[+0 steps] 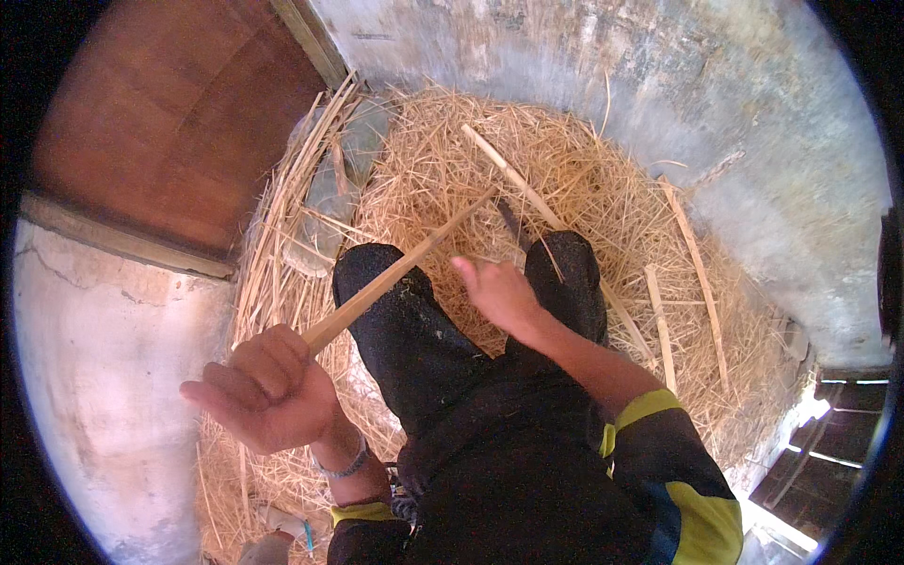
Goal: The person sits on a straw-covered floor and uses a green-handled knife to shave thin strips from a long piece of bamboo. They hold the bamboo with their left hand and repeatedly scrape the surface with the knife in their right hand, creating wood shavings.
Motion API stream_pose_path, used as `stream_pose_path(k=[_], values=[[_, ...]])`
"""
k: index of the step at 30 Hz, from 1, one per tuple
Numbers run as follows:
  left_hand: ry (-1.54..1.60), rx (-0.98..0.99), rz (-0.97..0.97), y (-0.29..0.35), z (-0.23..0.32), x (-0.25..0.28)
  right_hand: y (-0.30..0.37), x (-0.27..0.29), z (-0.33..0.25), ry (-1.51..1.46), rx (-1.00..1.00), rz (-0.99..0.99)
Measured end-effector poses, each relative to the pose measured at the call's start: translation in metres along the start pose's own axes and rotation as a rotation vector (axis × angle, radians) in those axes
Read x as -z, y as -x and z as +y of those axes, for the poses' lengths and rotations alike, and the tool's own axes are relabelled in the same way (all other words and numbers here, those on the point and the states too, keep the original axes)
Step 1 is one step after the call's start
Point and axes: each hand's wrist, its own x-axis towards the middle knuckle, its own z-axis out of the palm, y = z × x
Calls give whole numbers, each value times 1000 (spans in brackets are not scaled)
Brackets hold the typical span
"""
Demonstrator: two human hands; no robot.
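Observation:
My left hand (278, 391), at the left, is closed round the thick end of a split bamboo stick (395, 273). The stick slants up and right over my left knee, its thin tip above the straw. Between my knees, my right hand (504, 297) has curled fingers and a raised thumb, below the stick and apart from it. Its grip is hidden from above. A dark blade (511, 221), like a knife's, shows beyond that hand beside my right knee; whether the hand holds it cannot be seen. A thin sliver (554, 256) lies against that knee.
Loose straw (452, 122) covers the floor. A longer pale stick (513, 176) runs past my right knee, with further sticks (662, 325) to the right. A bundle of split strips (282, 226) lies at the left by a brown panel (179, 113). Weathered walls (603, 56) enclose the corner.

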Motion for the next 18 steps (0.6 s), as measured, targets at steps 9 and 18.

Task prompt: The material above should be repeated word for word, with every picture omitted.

Answer space:
[+0 steps] 
Goal: The person sits on a straw-covered floor and uses a green-handled knife to shave thin strips from a long piece of bamboo. They hold the bamboo with their left hand and repeatedly scrape the surface with the knife in their right hand, creating wood shavings.
Motion API stream_pose_path, used as `stream_pose_path(k=[_], values=[[_, ...]])`
"""
k: index of the step at 30 Hz, from 1, one per tuple
Numbers run as follows:
  left_hand: ry (-1.54..1.60), rx (-0.98..0.99), rz (-0.97..0.97), y (-0.29..0.35), z (-0.23..0.32), x (-0.25..0.28)
  right_hand: y (-0.30..0.37), x (-0.27..0.29), z (-0.33..0.25), ry (-1.51..1.46), rx (-1.00..1.00), rz (-0.99..0.99)
Measured end-effector poses, each relative to the pose measured at the call's start: translation in metres along the start pose's own axes and rotation as a rotation vector (axis × angle, radians) in those axes
Read x as -z, y as -x and z as +y of those axes, for the poses' lengths and rotations alike, and the tool's own axes are relabelled in the same way (all other words and numbers here, those on the point and the states too, keep the original axes)
Step 1 is one step after the call's start
Point and axes: each hand's wrist, its own x-axis towards the middle knuckle, its own z-axis out of the palm, y = z × x
Calls give whole numbers, each value times 1000 (spans in brackets are not scaled)
Brackets hold the typical span
"""
Demonstrator: two human hands; no robot.
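Observation:
My left hand (278, 391), at the left, is closed round the thick end of a split bamboo stick (395, 273). The stick slants up and right over my left knee, its thin tip above the straw. Between my knees, my right hand (504, 297) has curled fingers and a raised thumb, below the stick and apart from it. Its grip is hidden from above. A dark blade (511, 221), like a knife's, shows beyond that hand beside my right knee; whether the hand holds it cannot be seen. A thin sliver (554, 256) lies against that knee.
Loose straw (452, 122) covers the floor. A longer pale stick (513, 176) runs past my right knee, with further sticks (662, 325) to the right. A bundle of split strips (282, 226) lies at the left by a brown panel (179, 113). Weathered walls (603, 56) enclose the corner.
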
Motion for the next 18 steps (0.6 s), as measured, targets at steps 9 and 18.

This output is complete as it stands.